#16794 closed bug (fixed)
XHCI: Divide error exception in SubmitNormalRequest
Reported by: | LSS37040 | Owned by: | waddlesplash |
---|---|---|---|
Priority: | normal | Milestone: | R1/beta4 |
Component: | Drivers/USB/XHCI | Version: | R1/Development |
Keywords: | Cc: | korli, x512 | |
Blocked By: | Blocking: | #16586, #16603, #16878, #17287 | |
Platform: | All |
Description
I have a SD/MMC/MS card reader on my case that is connected to the motherboard via USB header. When the card reader is empty, DriveSetup would first stuck for a few seconds on startup then the system crashes with a panic.
It happens on R1/beta2 as well as the most recent nightly, hrev54954, and at that time blocked a successful installation since I need to format a partition to BeFS before installing it to the system.
I was able to work around it by putting the Haiku install image on a SD card, insert it to the card reader and install from there. When the card reader is populated, DriveSetup ran without any issue.
I'm attaching the photo I took when the panic happens. It seems to have mentions about XHCI, so I think it's possible that all USB ports/headers on my motherboard (whether 2.0 or 3.0) are provided through USB 3.0 host controllers.
The motherboard is ASRock X570 Taichi Razer Edition.
PS: From my past experiences, some chassis card readers are known to cause issues under certain circumstances, when unpopulated (empty).
Attachments (6)
Change History (38)
by , 4 years ago
Attachment: | IMG_20210213_204101.jpg added |
---|
comment:1 by , 4 years ago
Cc: | added |
---|---|
Summary: | DriveSetup causes panic with an empty card reader. → XHCI: Divide error exception in SubmitNormalRequest |
I was under this is the impression that this is what hrev54876 was supposed to fix. korli, any ideas?
comment:3 by , 4 years ago
This photo was made on an installed hrev54954 system.
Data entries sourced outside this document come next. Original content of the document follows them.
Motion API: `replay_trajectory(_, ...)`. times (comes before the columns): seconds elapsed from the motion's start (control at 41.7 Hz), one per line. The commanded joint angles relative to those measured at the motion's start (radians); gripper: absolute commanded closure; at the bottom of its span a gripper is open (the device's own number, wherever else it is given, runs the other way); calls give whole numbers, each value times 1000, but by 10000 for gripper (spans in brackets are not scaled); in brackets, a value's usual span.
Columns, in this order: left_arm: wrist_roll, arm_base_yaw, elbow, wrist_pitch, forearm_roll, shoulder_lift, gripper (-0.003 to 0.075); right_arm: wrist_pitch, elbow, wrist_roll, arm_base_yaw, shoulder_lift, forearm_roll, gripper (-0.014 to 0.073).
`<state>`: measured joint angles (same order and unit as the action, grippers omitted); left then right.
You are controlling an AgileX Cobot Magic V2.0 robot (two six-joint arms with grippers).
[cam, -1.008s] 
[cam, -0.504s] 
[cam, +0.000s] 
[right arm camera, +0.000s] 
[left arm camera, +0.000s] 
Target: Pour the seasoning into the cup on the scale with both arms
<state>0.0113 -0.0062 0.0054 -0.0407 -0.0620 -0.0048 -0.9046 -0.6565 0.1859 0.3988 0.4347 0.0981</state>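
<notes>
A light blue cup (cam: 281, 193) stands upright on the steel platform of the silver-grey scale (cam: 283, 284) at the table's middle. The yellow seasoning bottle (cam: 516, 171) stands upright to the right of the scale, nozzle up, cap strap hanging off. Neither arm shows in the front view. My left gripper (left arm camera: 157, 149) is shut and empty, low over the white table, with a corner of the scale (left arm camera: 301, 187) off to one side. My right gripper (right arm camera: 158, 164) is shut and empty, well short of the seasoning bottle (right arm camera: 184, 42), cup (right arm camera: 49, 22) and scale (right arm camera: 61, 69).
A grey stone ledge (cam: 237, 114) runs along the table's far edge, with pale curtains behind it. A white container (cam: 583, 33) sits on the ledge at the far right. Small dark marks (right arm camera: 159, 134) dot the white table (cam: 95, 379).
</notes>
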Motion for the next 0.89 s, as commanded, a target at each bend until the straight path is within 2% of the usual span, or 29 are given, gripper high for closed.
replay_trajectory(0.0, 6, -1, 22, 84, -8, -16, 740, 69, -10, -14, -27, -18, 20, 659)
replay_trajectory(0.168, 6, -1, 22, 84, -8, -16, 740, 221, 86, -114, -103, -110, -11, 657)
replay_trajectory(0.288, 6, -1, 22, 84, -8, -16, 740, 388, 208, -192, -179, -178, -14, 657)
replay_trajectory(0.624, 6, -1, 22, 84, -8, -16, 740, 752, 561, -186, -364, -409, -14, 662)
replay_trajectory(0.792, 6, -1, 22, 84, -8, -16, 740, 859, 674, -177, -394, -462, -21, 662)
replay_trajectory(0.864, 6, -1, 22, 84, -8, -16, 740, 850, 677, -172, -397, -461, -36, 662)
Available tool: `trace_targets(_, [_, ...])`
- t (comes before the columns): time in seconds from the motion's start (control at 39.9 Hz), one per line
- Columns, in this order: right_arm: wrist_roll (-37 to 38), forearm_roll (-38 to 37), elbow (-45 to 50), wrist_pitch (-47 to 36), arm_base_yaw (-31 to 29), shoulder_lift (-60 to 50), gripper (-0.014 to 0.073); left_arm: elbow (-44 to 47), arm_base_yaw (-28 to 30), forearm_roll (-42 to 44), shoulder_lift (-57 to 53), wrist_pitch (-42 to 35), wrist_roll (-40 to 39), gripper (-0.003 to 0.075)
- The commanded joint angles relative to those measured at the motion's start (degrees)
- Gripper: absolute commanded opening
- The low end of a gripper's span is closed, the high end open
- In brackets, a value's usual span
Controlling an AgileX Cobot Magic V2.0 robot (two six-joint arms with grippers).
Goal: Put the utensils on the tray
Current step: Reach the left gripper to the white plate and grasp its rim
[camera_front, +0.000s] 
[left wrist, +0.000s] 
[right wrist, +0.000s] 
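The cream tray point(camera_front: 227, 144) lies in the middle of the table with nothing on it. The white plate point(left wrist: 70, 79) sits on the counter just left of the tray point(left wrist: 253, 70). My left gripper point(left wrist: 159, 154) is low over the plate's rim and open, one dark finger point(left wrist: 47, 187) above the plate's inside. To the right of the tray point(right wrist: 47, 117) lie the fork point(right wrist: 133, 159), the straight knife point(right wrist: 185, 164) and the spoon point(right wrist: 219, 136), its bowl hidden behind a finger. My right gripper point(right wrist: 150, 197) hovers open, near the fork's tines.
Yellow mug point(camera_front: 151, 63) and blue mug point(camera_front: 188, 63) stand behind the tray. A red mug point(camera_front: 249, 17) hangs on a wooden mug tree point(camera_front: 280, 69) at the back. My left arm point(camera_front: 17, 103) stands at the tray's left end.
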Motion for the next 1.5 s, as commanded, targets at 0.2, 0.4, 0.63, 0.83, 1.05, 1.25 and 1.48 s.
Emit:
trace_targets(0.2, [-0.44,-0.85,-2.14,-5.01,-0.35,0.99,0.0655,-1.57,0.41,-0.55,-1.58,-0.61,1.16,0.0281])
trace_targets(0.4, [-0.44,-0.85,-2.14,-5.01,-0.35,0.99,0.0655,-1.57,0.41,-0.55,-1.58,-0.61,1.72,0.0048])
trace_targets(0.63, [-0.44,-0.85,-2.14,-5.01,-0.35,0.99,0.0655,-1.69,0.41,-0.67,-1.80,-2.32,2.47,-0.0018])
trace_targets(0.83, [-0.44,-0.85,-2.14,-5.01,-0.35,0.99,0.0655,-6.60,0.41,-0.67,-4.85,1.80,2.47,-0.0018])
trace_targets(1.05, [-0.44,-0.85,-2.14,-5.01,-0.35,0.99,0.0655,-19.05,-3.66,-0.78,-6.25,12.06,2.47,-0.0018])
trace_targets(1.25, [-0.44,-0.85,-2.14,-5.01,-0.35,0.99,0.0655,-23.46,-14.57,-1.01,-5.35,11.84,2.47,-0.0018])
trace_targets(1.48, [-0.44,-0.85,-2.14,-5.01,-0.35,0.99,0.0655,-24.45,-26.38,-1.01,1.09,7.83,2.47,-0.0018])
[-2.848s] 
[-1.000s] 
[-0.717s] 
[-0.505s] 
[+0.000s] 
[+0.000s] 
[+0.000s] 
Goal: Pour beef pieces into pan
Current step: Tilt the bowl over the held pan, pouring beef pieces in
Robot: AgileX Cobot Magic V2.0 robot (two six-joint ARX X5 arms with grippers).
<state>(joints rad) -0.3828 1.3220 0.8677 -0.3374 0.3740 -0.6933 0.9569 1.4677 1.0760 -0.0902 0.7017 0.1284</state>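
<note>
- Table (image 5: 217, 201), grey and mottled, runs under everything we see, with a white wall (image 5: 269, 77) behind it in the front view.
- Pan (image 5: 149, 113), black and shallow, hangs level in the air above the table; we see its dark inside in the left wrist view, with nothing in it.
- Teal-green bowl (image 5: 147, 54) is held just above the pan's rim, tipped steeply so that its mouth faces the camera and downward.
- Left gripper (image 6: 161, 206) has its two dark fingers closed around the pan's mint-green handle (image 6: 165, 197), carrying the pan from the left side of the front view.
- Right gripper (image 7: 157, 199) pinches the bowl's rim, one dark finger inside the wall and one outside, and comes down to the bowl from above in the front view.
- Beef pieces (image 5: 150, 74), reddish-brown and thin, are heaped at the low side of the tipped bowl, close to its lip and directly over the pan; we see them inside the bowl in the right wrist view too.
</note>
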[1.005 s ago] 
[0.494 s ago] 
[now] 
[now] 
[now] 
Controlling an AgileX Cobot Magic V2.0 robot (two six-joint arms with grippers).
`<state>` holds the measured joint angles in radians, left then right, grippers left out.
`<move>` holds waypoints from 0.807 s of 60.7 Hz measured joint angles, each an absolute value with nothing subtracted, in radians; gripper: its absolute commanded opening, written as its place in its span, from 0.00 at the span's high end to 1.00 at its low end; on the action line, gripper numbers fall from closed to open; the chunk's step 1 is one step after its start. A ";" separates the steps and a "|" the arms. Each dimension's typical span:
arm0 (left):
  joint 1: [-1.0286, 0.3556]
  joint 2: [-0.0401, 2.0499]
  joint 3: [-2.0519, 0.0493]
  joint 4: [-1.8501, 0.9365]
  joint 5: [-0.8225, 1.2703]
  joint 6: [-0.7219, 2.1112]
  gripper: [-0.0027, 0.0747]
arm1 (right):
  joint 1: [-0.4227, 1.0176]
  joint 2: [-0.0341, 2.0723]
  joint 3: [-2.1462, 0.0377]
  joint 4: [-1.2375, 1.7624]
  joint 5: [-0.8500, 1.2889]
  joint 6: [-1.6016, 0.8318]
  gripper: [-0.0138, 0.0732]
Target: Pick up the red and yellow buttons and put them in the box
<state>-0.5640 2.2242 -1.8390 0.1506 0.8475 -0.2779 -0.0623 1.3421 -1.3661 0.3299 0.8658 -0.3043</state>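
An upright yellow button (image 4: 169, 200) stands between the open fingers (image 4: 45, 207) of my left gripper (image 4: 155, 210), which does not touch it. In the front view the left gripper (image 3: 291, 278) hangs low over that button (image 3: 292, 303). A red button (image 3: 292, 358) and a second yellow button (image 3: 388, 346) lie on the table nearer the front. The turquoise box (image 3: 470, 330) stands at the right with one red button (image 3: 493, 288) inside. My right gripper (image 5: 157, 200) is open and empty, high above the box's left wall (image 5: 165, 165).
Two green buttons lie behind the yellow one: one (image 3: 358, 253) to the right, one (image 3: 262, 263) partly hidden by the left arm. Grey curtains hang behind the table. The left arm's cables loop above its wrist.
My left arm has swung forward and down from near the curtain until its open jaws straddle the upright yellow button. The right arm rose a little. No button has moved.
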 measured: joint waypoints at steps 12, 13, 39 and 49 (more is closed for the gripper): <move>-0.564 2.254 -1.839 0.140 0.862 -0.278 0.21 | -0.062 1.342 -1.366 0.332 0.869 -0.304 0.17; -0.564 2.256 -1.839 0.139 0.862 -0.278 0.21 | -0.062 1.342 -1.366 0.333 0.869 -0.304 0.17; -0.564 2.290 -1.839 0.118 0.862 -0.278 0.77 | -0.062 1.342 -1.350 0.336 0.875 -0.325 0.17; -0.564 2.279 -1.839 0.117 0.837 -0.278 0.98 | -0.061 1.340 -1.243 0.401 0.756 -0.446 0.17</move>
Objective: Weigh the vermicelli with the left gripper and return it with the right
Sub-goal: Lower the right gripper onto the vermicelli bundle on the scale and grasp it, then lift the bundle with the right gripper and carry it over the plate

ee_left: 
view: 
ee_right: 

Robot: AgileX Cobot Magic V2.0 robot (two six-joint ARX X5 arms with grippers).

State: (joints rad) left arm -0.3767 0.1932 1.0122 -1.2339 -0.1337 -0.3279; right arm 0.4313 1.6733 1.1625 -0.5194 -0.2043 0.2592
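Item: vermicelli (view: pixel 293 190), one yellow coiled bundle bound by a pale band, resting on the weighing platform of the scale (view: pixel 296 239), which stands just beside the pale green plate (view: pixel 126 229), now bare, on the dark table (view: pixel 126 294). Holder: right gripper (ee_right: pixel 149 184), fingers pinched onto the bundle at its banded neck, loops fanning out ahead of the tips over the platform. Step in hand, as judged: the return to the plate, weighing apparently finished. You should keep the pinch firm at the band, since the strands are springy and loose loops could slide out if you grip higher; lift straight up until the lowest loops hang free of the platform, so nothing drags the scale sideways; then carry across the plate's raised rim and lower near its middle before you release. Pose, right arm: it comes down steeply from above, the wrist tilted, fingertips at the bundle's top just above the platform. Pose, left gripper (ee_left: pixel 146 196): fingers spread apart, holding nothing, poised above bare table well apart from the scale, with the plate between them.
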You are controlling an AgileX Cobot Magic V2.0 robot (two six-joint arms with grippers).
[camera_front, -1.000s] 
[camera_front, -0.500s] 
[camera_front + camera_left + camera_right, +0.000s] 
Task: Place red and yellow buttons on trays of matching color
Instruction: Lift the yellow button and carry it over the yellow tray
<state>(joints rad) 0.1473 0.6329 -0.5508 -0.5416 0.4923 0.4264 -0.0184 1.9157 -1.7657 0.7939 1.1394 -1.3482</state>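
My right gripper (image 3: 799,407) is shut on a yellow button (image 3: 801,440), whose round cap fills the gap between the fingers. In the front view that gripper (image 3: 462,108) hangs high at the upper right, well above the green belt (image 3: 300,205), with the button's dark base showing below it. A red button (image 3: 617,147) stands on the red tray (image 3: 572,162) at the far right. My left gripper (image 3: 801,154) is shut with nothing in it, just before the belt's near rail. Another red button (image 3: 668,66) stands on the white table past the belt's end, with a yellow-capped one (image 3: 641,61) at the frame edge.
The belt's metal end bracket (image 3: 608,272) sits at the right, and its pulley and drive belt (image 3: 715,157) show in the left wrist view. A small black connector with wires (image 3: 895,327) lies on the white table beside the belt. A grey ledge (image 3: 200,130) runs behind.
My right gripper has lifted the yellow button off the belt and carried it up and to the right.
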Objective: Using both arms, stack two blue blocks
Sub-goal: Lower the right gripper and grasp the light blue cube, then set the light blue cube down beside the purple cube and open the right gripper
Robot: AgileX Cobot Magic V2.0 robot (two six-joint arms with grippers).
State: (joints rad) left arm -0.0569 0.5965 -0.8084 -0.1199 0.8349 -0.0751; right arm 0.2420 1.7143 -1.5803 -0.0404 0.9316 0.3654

I managed to install it by putting the iso into a SD Card, inserting it to the card reader and boot from there. This way the card reader is not empty and I'm able to proceed with the installation without issues.
comment:4 by , 4 years ago
Well, SubmitNormalRequest should fail in all cases if trbSize is found to be zero (original patch: https://review.haiku-os.org/c/haiku/+/3611/1 )
follow-up: 7 comment:5 by , 4 years ago
I wonder if the problem here is that the xhci_endpoint is actually not initialized. Adding checks for that may solve this. However I am not sure how we can wind up in a state where the endpoint is not initialized but a Pipe exists...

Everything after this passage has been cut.